On Mon, Apr 02, 2018 at 06:23:34PM -0400, Zygo Blaxell wrote:
> On Mon, Apr 02, 2018 at 11:49:42AM -0400, Austin S. Hemmelgarn wrote:
> > On 2018-04-02 11:18, Goffredo Baroncelli wrote:
> > > I thought that a possible solution is to create BG with different
> > number of data disks. E.g. supposing to have a raid 6 system with 6
> > disks, where 2 are parity disk; we should allocate 3 BG
> > > 
> > > BG #1: 1 data disk, 2 parity disks
> > > BG #2: 2 data disks, 2 parity disks,
> > > BG #3: 4 data disks, 2 parity disks
> > > 
> > > For simplicity, the disk-stripe length is assumed = 4K.
> > > 
> > > So If you have a write with a length of 4 KB, this should be placed
> > in BG#1; if you have a write with a length of 4*3KB, the first 8KB,
> > should be placed in in BG#2, then in BG#1.
> > > 
> > > This would avoid space wasting, even if the fragmentation will
> > increase (but shall the fragmentation matters with the modern solid
> > state disks ?).
> 
> I don't really see why this would increase fragmentation or waste space.

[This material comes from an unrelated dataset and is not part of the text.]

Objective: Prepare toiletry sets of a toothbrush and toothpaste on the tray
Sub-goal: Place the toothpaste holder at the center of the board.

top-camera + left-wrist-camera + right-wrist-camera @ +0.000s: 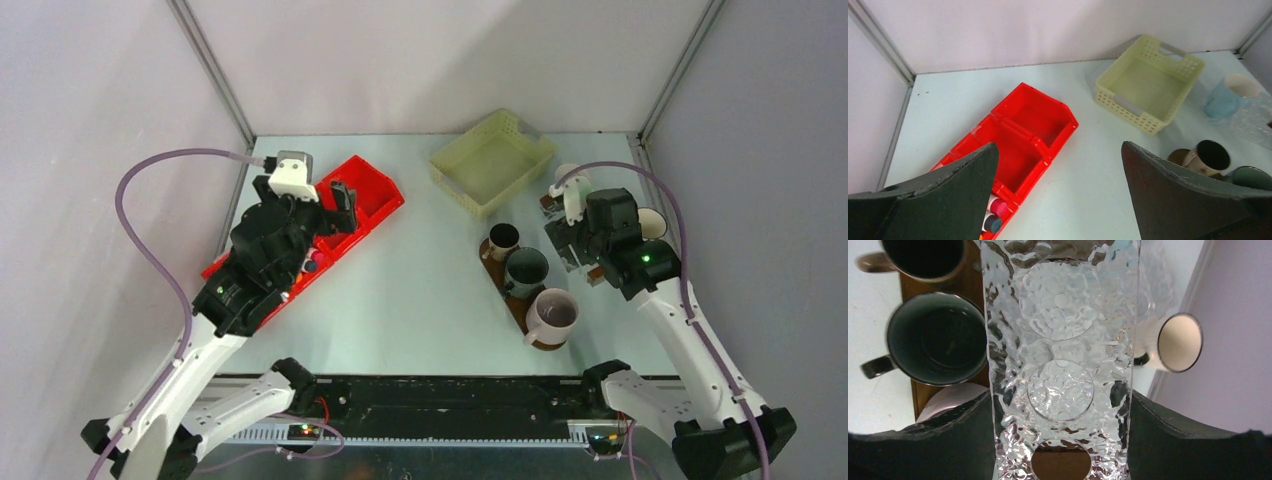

Oh, wait, yes I do.  If there's a write of 6 blocks, we would have
to split an extent between BG #3 (the first 4 blocks) and BG #2 (the
remaining 2 blocks).  It also flips the usual order of "determine size
of extent, then allocate space for it" which might require major surgery
on the btrfs allocator to implement.

If we round that write up to 8 blocks (so we can put both pieces in
BG #3), it degenerates into the "pretend partially filled RAID stripes
are completely full" case, something like what ssd_spread already does.
That trades less file fragmentation for more free space fragmentation.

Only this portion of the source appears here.